* **TASK BRIEF**
Only one span of the listing below is wanted: the lines from the one with "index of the" through the one with "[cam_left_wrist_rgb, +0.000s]", reproduced exactly, both ends kept.

* **DATA RECORDS**
────────────────

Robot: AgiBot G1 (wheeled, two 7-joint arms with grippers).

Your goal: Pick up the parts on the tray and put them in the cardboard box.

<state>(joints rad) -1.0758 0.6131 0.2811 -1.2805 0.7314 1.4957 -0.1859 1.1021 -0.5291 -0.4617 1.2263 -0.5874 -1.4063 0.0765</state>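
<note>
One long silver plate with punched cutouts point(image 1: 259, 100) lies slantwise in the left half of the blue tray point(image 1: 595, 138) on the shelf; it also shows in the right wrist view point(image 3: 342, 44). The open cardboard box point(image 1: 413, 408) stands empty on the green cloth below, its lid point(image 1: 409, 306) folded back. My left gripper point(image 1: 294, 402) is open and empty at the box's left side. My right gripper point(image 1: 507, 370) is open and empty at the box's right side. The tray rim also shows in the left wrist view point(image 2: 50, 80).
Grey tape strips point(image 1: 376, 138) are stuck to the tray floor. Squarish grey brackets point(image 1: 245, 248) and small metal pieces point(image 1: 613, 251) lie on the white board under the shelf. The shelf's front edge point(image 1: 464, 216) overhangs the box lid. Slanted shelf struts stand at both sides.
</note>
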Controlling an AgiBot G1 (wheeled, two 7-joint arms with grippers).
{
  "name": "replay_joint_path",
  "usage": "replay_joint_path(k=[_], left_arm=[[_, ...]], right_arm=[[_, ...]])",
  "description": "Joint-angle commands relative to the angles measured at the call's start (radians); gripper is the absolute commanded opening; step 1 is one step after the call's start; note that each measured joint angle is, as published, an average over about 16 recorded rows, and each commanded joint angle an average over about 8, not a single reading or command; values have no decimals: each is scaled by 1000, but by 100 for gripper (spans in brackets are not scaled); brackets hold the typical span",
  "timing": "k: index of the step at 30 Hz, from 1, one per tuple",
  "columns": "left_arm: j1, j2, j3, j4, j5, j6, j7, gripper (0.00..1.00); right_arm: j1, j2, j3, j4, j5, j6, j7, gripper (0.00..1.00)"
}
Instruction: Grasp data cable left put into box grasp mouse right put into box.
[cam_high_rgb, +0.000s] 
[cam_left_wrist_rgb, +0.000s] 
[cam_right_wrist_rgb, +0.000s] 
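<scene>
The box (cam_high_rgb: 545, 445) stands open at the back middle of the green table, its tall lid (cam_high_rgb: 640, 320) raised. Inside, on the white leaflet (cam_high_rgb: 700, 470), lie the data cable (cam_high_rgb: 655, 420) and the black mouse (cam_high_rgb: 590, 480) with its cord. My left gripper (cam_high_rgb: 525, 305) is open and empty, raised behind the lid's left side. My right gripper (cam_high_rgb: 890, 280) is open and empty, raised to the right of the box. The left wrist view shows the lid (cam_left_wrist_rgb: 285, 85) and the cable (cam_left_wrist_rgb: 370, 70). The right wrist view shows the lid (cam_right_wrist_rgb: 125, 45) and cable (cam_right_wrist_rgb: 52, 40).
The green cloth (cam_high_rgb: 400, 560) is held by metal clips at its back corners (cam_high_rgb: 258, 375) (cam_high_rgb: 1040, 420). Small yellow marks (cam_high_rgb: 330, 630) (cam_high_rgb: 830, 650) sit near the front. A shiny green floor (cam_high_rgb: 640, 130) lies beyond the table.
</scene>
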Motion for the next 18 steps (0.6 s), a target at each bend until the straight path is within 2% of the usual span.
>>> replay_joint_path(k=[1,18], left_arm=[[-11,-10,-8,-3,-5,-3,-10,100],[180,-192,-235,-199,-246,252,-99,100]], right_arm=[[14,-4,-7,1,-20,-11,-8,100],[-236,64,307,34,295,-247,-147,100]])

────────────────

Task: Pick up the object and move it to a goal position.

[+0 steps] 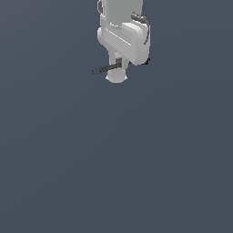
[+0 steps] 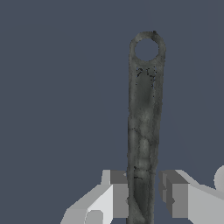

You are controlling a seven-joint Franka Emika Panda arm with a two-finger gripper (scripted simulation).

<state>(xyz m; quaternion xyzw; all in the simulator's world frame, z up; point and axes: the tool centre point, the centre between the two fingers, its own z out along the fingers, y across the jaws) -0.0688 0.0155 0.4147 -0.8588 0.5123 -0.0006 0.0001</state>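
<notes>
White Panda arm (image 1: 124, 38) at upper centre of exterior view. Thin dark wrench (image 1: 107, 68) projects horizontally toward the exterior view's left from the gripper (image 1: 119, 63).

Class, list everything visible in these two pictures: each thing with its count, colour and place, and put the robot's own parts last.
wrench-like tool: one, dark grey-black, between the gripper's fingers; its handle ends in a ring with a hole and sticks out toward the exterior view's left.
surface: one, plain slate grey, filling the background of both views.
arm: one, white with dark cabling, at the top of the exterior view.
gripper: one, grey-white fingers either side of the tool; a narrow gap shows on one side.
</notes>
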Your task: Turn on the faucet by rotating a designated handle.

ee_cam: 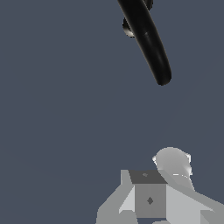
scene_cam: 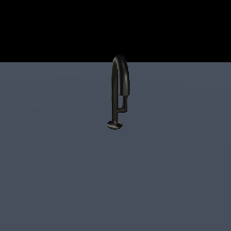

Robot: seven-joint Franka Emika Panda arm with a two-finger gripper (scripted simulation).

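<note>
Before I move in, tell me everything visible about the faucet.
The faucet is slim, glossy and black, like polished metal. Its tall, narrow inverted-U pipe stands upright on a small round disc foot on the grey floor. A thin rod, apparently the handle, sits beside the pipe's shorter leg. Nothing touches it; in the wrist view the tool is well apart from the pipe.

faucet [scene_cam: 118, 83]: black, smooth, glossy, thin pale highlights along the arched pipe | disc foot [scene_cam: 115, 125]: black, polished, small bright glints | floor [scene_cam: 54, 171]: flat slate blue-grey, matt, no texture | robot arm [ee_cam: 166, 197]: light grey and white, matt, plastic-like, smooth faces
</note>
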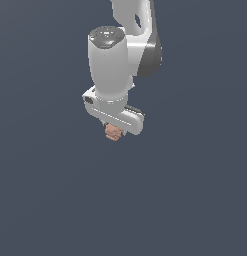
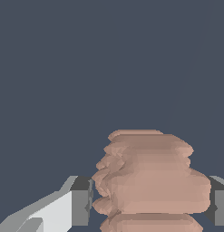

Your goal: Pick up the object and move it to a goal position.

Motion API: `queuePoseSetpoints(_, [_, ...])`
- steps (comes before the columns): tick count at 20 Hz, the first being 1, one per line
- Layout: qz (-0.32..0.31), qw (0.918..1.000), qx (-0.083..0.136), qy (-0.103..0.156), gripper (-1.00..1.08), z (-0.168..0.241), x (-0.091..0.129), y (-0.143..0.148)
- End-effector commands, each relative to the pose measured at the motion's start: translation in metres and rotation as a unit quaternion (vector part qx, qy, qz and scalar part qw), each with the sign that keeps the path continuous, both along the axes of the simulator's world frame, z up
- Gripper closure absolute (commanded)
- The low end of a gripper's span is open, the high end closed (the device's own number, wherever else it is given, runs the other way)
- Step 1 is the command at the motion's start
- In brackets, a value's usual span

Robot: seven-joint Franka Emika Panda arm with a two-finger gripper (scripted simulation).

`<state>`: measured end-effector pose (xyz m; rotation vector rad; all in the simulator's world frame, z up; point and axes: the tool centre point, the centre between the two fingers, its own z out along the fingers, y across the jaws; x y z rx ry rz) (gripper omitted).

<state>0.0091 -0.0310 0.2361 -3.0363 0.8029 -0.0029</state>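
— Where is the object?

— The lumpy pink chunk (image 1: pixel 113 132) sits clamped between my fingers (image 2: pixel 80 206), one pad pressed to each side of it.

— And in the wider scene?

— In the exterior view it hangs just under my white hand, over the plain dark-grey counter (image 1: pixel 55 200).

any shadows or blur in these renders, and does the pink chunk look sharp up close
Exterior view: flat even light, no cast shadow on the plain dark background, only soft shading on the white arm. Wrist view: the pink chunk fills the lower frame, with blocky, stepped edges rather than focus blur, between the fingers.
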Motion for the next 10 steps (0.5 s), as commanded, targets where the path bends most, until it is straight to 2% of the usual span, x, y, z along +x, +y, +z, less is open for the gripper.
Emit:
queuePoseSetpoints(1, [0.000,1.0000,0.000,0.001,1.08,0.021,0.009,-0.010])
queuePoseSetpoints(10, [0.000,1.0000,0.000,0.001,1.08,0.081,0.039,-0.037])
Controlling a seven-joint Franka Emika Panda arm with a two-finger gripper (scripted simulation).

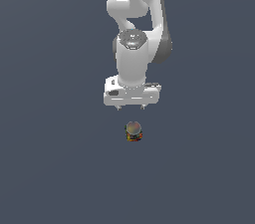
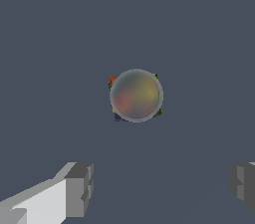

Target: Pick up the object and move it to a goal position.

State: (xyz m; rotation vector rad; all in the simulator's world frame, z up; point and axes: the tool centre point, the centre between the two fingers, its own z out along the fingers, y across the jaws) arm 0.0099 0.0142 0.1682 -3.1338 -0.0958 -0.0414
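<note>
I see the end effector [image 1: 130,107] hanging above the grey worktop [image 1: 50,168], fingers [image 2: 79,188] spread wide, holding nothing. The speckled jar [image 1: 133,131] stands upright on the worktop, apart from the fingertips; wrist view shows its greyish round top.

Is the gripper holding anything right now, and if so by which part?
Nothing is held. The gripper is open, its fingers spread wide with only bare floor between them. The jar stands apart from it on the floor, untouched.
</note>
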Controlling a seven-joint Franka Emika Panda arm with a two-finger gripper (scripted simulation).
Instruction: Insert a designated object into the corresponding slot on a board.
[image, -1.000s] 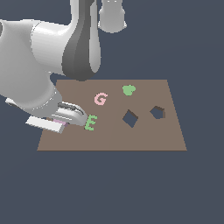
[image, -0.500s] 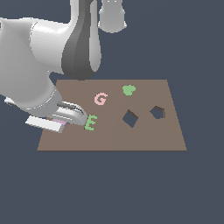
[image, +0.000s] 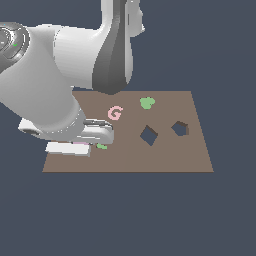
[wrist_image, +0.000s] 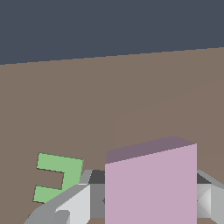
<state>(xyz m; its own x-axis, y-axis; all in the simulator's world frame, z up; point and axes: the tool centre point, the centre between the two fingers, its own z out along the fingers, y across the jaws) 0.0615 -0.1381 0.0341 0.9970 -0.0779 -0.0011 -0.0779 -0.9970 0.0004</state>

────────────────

* **RESULT**
  "timing": "k: index of the step at 30 Hz, from 1, one per tuple",
  "columns": "left_arm: j1, j2, j3, j4, j5, j6, j7, gripper (0.00..1.00); right_arm: j1, j2, j3, j4, j5, j6, j7, gripper (0.00..1.00)"
}
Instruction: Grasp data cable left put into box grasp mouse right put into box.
[cam_high_rgb, +0.000s] 
[cam_left_wrist_rgb, +0.000s] 

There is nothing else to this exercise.